Dated: 3 May 2003
Financial management in the small company is characterized, in many different
cases, by the need to confront a somewhat different set of problems and opportunities
than those confronted by a large corporation. One immediate and obvious difference
is that a majority of smaller companies do not normally have the opportunity
to publicly sell issues of stocks or bonds in order to raise funds. The owner/manager
of a smaller company must rely primarily on trade credit, bank financing, lease
financing and personal equity to finance the business. One therefore faces a
much more severely restricted set of financing alternatives than those faced
by the financial vice president or treasurer of a large corporation.
On the other hand, many financial problems facing the small company are very similar to those of larger corporations. For example, the analysis required for a long-term investment decision such as the purchase of heavy machinery or the evaluation of lease-buy alternatives, is essentially the same regardless of the size of the company. Once the decision is made, the financing alternatives available to the company may be radically different, but the decision process will be generally similar.
One area of particular concern for the smaller business owner lies in the effective management of working capital. Net working capital is defined as the difference between current assets and current liabilities and is often thought of as the "circulating capital" of the business. Lack of control in this crucial area is a primary cause of business failure in both small and large companies.

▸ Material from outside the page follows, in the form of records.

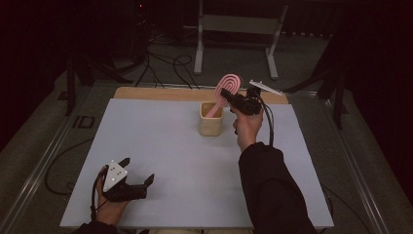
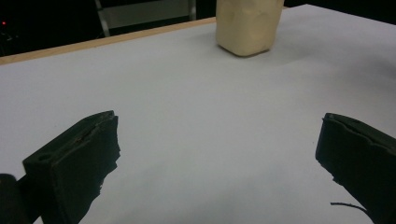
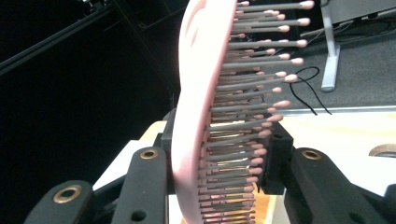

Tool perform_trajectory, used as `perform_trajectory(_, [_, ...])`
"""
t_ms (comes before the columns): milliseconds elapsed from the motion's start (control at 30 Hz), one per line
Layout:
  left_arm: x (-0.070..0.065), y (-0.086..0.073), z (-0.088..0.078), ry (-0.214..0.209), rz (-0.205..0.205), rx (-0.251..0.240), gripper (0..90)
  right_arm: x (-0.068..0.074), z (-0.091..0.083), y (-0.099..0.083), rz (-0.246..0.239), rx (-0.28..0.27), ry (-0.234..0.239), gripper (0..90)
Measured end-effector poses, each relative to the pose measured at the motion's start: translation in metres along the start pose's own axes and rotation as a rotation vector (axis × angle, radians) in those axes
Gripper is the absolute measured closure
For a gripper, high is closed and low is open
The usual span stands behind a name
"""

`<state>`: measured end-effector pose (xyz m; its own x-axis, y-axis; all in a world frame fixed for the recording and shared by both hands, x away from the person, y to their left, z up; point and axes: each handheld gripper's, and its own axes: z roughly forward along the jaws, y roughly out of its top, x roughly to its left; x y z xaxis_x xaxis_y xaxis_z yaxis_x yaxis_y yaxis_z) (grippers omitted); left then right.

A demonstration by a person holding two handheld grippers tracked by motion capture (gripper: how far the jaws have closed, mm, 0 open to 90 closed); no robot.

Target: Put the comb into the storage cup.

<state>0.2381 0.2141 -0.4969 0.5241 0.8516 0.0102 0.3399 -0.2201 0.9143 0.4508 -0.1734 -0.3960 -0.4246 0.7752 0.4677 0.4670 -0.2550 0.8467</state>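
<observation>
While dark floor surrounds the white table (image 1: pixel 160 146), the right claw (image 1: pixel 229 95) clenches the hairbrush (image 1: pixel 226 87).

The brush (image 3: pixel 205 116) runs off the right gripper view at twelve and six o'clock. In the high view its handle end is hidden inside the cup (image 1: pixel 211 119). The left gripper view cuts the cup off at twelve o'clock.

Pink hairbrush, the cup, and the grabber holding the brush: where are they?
pink hairbrush (image 1: pixel 228 87), high view, on its oval head.
cup (image 1: pixel 211 125), high view, on its front wall.
right gripper (image 3: pixel 219 163), right gripper view, between the jaws clamping the brush.
</observation>
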Motion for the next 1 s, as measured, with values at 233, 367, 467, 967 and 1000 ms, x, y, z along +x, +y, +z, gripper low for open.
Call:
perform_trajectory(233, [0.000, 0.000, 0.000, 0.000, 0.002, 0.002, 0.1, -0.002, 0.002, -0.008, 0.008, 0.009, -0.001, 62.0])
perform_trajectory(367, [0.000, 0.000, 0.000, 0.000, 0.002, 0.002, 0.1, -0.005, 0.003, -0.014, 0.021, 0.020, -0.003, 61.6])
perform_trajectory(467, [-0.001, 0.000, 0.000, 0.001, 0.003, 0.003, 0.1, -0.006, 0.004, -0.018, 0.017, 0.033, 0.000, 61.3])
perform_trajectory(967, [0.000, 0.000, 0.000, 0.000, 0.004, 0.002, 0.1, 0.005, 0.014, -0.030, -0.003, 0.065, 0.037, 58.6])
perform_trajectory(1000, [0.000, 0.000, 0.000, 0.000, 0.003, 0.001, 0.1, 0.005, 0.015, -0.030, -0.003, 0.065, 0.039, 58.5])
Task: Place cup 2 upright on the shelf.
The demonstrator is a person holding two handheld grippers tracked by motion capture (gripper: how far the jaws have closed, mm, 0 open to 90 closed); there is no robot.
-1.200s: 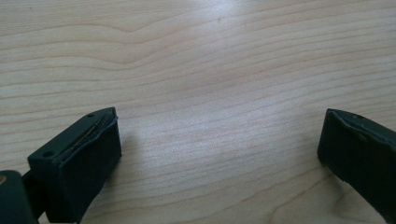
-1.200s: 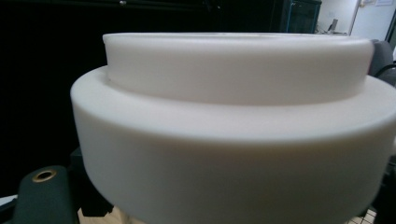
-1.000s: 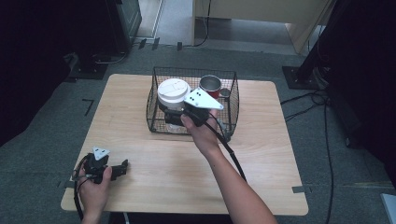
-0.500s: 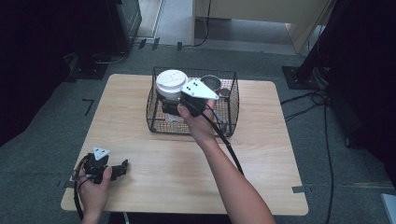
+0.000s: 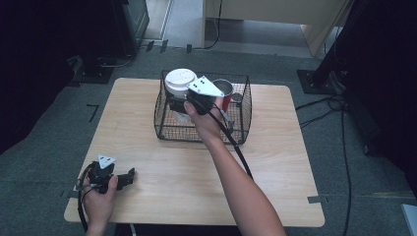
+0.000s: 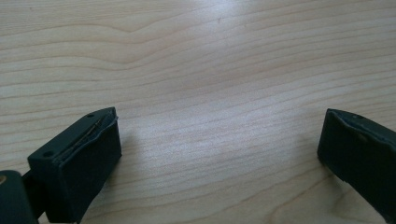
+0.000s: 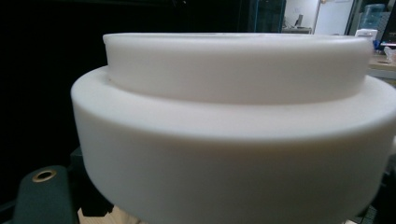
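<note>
Holding a white lidded cup (image 5: 180, 81) aloft, the right gripper (image 5: 178, 104) hangs over the left rear part of a black wire basket (image 5: 167, 123); its jaws are pinched on the cup below the lid, at their tightest. In the right gripper view the cup's white lid (image 7: 233, 116) sits very close to the lens, a raised inner ring above a wider outer rim.

Item, cup: lifted, its lid above the basket's top rim in the high view, upright as far as can be told.

Item, basket: stands on the far middle of the wooden table (image 5: 275, 162). A red mug (image 5: 225, 91) with a metallic inside sits in its right rear part, just beside the gripper's grey three-cornered plate.

Item, left gripper (image 5: 129, 176): rests near the table's front left corner, in the person's left hand (image 5: 98, 196), well apart from the basket. Its jaws are spread wide with nothing between them; in the left gripper view bare wood grain lies between the two black pads (image 6: 88, 158).

Item, surroundings: grey carpeted floor with cables to the right.
</note>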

The business manager must continually be alert to changes in working capital accounts, the cause of these changes and the implications of these changes for the financial health of the company. One convenient and effective method to highlight the key managerial requirements in this area is to view working capital in terms of its major components:
This most liquid form of current assets, cash and cash equivalents (usually marketable securities or short-term certificate of deposit) requires constant supervision. A well planned and maintained cash budgeting system is essential to answer key questions such as: Is the cash level adequate to meet current expenses as they come due? What are the timing relationships between cash inflows and outflows? When will peak cash needs occur? What will be the magnitude of bank borrowing required to meet any cash shortfalls? When will this borrowing be necessary and when may repayment be expected?
Almost all businesses are required to extend credit to their customers. Key issues in this area include: Is the amount of accounts receivable reasonable in relation to sales? On the average, how rapidly are accounts receivable being collected? Which customers are "slow payers?" What action should be taken to speed collections where needed?
Inventories often make up 50 percent or more of a company's current assets and therefore, are deserving of close scrutiny. Key questions that must be considered in this area include: Is the level of inventory reasonable in relation to sales and the operating characteristics of the business? How rapidly is inventory turned over in relation to other companies in the same industry? Is any capital invested in dead or slow moving stock? Are sales being lost due to inadequate inventory levels? If appropriate, what action should be taken to increase or decrease inventory?
In a business, trade credit often provides a major source of financing for the company. Key issues to investigate in this category include: Is the amount of money owed to suppliers reasonable in relation to purchases? Is the company's payment policy such that it will enhance or detract from the company's credit rating? If available, are discounts being taken? What are the timing relationships between payments on accounts payable and collection on accounts receivable?
Notes payable to banks or other lenders are a second major source of financing for the business. Important questions in this class include: What is the amount of bank borrowing employed? Is this debt amount reasonable in relation to the equity financing of the company? When will principal and interest payments due? Will funds be available to meet these payments on time?
Accrued expenses and taxes payable represent obligations of the company as of the date of balance sheet preparation. Accrued expenses represent such items as salaries payable, interest payable on bank notes, insurance premiums payable, and similar items. Of primary concern in this area, particularly with regard to taxes payable, is the magnitude, timing, and availability of funds for payment. Careful planning is required to insure that these obligations are met on time.
As a final note, it is important to recognize that although the working capital accounts above are listed separately, they must also be viewed in total and from the point of view of their relationship to one another: What is the overall trend in net working capital? Is this a healthy trend? Which individual accounts are responsible for the trend? How does the company's working capital position relate to similar sized companies in the industry? What can be done to correct the trend, if necessary?
Of course, the questions posed are much easier to ask than to answer and there are few "general" answers to the issues raised. Your accountant or financial adviser will provide further suggestions, techniques, and guidelines which we hope will result in successful management which, when tempered with the experience of the individual owner-manager and the unique requirements of the particular industry, may be expected to enhance one's ability to manage effectively the financial resources of a business enterprise.